Amy schlug den Deckel der Kühltreppe wieder zu. Das dumpfe Geräusch klang seltsam in ihren Ohren. Sie lauschte, konnte aber über dem Gelächter der anderen nicht verstehen.
„Seid mal still!“, sagte sie zu ihren Freunden. Die Anspannung in ihrer Stimme sorgte dafür, dass die anderen ihrem Befehl folgten.
Während die fünf lauschten, ertönte das Geräusch wieder, das Amy zu hören geglaubt hatte. Eine Tür fiel ins Schloss.
„Das war die Kellertür!“, flüsterte Liam. Seine Taschenlampe beleuchtete seine weit aufgerissenen Augen.
„Was tun wir jetzt?“, fragte Evelyn: „Wir sollten nicht hier sein!“
„Wir verstecken uns!“, wisperte Luca sofort.
„Wir könnten auch einfach sagen, dass wir uns verlaufen hätten“, warf Amy ein, aber Luca ging bereits hinter der Kühltruhe in Deckung, während Liam sich hinter die offen stehende Tür zwischen Tür und Wand drückte und den Bauch einzog.
Milo zog Evelyn zu sich und wich mit ihr lautlos zum Ende des Raumes zurück.
Amy zögerte. Die Tür stand noch offen, während sonst alle Räume im Keller verschlossen waren. Sie wollte los huschen und die Tür zustoßen, doch im Gang tauchte plötzlich der Strahl einer Taschenlampe auf.

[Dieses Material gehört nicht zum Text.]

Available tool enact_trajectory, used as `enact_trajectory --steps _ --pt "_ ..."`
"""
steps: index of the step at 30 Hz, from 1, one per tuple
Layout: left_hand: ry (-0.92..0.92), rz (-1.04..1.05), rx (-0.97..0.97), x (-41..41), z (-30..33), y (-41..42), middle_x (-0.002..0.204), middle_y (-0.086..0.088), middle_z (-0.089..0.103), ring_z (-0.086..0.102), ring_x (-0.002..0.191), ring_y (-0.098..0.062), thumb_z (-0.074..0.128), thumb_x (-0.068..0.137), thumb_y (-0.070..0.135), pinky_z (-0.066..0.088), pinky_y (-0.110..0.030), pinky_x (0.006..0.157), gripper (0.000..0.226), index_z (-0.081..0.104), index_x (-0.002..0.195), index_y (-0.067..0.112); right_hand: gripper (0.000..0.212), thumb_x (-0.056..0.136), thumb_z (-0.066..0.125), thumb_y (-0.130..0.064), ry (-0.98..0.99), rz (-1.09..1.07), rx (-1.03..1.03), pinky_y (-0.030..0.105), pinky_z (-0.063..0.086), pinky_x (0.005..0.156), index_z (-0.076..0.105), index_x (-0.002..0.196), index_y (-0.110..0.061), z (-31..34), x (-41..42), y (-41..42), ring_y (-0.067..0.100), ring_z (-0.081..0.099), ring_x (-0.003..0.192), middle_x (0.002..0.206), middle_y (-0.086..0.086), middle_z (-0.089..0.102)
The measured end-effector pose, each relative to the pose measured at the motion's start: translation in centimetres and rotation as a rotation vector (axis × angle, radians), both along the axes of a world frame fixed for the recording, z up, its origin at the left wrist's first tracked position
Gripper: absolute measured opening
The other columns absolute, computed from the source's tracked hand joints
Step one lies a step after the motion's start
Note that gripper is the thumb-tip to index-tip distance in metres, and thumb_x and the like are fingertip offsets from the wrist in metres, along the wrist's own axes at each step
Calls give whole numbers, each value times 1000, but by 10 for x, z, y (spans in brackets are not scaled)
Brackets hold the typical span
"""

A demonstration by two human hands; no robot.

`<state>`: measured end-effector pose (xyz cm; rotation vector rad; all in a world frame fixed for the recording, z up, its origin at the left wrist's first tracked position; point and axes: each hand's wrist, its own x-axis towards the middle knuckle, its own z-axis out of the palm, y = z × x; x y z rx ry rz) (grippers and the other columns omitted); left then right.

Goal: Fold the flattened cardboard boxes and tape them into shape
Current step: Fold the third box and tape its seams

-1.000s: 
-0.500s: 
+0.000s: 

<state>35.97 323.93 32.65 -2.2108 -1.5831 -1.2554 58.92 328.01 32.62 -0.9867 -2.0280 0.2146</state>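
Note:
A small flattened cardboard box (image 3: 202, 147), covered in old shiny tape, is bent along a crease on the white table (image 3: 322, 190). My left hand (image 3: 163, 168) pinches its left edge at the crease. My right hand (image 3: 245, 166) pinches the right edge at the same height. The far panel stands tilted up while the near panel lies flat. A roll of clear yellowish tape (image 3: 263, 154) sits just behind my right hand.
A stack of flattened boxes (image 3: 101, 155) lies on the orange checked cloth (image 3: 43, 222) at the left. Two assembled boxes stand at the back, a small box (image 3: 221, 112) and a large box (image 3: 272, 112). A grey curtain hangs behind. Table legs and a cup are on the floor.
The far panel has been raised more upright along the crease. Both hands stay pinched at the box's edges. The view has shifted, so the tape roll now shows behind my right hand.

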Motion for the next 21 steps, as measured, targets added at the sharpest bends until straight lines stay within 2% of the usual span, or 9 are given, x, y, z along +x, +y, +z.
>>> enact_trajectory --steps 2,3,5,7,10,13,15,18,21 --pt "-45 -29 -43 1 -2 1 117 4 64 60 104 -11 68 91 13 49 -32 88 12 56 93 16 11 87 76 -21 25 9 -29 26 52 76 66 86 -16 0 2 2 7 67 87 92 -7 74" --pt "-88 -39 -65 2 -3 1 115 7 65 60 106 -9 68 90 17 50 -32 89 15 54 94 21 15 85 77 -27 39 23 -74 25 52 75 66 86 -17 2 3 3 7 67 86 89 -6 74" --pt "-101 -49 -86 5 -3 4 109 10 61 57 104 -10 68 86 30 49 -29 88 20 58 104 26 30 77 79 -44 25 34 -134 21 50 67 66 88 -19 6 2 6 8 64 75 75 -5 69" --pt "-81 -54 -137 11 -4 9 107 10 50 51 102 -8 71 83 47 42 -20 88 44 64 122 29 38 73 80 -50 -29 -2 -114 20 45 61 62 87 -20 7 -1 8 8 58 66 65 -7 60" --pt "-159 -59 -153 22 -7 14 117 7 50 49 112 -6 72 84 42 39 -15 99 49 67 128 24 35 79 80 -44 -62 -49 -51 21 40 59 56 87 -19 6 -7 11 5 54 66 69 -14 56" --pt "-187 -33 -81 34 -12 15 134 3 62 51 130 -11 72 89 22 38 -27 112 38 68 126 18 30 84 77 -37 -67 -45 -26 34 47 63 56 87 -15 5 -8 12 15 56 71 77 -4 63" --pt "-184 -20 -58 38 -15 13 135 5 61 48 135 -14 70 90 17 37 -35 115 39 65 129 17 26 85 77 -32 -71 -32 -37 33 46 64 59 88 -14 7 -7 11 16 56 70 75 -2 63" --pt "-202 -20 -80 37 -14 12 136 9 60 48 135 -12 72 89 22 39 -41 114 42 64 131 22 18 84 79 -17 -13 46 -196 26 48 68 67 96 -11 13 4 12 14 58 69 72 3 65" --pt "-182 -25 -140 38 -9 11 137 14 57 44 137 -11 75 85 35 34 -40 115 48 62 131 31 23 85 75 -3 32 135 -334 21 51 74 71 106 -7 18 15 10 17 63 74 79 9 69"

Wer auch immer sich im Keller befand, hatte die Kurve bereits hinter sich gelassen. Die Tür jetzt noch zu schließen war Amy zu riskant. Sie drückte sich stattdessen neben der Tür an die Wand, gegenüber von Liam. Durch die Öffnung konnte sie in den Gang spähen, wenn sie sich vorbeugte. Im Moment drückte sie sich flach an die Wand und wich in die Ecke zurück, wo ein paar Spinnweben sie erwarteten.
Wer auch immer jetzt mit ihnen im Keller war – warum machte er oder sie das Licht nicht an?
Schritte näherten sich. Es schienen wenigstens drei Menschen zu sein. Sie gingen an der offenen Tür vorbei. Der Lichtstrahl glitt in den Raum hinein, wanderte über den Boden und die Wände. Amy hielt den Atem an, doch keiner ihrer Freunde wurde entdeckt. Als das Licht verschwand wagte sie erst langsam, wieder auszuatmen.
Die drei Leute blieben stehen.
„Seit ihr sicher, dass es nicht noch zu früh ist?“, fragte die Stimme einer Frau.
„Es muss ja auftauen“, befand eine Männerstimme.
„Es ist nicht Ihre Aufgabe, hier etwas in Frage zu stellen“, sagte eine dritte Männerstimme kalt. Amy hörte das leise Kratzen, mit dem ein Schlüssel in einem Schloss umgedreht wurde. Dann schwang quietschend eine Tür auf.
Zwei Menschen husteten.
„Ja, die Luft ist jedes Mal wieder eine Freude“, sagte der Mann mit der kalten Stimme.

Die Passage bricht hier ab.